In 2021, the EGGcited project was launched to industrialize the process of extracting new ingredients from spent brewer’s yeast.
Now, the project has developed a process to improve Revive’s technology, which produces new cellular protein and fiber material from upcycled yeast. These elements Egg whites, dairy proteins and E-numbers such as methylcellulose or calcium diphosphate can be substituted. In addition, they can significantly improve the flavor and texture of alt meat made through high moisture extrusion.
“Ingredients of animal origin, such as meat, milk and eggs, are the main sources of protein used in the food industry. However, animal protein production is not sustainable,” said EGG quoted on its website.
Coordinated by the Dutch public-private consortium NIZO, EGGcited members include family firm Ruitenberg Ingredients — which provides innovative solutions for the food industry — and Revive, which recently raised €8 million. Beer brewery AB InBev supplies raw materials.

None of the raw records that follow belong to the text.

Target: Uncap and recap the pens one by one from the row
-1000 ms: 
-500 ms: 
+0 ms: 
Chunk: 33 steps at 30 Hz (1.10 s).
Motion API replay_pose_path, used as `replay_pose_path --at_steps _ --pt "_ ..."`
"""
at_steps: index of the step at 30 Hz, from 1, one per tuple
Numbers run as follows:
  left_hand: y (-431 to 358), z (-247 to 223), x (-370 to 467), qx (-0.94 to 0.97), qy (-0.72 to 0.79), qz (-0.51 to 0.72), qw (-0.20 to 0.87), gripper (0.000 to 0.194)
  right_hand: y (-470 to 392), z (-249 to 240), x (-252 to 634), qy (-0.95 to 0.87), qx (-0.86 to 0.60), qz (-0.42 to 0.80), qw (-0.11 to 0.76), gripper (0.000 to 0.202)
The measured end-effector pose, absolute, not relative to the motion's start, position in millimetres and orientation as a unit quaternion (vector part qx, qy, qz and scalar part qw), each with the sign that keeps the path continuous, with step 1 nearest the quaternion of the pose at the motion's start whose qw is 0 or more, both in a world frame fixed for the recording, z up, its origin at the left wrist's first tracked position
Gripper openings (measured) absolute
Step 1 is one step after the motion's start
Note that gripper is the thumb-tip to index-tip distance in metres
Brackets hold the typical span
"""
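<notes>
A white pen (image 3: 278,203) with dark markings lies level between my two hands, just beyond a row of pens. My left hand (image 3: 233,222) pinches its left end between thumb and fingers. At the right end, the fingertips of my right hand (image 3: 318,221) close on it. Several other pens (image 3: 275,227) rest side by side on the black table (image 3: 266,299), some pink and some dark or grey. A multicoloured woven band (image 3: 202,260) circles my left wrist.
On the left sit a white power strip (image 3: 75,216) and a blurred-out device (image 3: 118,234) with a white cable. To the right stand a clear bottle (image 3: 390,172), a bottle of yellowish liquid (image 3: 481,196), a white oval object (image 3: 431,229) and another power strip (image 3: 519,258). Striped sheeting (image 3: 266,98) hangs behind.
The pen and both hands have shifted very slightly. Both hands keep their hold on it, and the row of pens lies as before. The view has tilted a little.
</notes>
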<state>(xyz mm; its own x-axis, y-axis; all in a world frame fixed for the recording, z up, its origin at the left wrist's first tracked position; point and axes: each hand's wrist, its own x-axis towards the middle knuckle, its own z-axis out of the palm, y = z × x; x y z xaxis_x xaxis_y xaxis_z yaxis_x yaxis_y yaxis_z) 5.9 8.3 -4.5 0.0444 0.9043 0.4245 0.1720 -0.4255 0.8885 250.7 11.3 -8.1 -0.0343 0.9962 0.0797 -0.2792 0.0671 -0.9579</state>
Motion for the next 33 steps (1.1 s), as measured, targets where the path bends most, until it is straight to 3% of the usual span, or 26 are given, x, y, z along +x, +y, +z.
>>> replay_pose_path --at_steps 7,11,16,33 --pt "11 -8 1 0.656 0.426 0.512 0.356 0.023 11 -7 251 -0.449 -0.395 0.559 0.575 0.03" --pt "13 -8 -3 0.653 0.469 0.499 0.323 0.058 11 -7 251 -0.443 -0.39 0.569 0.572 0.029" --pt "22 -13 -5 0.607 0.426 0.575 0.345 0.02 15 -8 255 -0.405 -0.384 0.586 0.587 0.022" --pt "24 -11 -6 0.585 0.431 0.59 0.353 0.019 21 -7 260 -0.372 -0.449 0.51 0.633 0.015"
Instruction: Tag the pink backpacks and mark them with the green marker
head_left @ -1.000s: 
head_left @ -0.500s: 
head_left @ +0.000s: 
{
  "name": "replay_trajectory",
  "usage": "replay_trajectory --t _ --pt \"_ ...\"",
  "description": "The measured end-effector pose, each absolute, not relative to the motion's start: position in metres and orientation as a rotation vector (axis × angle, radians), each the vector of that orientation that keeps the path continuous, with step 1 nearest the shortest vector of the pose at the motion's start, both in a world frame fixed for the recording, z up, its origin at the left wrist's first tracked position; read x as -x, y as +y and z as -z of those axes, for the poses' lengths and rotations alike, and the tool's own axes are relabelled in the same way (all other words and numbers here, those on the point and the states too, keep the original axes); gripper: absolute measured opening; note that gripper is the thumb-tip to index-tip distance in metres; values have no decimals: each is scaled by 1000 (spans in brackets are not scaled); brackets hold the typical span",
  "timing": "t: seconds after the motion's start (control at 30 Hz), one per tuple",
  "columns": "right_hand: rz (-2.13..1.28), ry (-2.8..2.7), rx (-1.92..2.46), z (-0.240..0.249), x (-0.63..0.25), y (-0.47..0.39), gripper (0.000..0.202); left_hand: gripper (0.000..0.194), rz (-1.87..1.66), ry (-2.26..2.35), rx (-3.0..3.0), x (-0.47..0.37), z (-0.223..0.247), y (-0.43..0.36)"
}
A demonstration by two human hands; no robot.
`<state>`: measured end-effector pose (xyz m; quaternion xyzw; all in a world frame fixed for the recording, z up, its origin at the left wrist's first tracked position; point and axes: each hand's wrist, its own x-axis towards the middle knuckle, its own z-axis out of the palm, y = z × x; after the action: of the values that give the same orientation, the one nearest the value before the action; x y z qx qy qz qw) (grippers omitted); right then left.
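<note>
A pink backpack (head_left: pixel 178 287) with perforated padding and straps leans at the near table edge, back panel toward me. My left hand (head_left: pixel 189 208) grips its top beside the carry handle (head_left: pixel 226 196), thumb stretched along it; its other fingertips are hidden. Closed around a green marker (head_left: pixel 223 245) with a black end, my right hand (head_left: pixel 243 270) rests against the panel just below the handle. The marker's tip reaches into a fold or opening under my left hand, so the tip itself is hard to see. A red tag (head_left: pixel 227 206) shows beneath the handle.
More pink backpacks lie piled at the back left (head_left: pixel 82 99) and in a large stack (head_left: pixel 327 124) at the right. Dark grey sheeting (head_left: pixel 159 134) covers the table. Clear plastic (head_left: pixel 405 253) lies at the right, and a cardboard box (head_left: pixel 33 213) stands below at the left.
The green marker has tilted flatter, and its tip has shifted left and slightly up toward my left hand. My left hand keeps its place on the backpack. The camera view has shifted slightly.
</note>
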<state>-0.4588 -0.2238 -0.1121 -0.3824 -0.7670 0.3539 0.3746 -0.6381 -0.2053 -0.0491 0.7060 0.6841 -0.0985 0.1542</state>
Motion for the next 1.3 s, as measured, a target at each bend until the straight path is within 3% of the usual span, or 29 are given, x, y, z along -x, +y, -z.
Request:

Through the project, EGGcited members can scale up Revive’s extraction process to semi-industrial levels, producing hundreds of kilograms of material per batch. Following this milestone, the startup plans to commercially launch its components by the end of this year.
Ruitenberg Ingredients and Revive have already successfully used the ingredients in meat analogues, bakery products and dairy alternatives, validating their efficacy and sensory performance.
“Due to the need for more sustainable production, global demand for vegan alternatives to eggs and dairy products is growing rapidly. However, many manufacturers find it difficult to produce plant proteins with the specific properties of animal proteins. Because of their functionality, proteins from BSY offer great potential as egg and milk protein substitutes,” said EGGcited.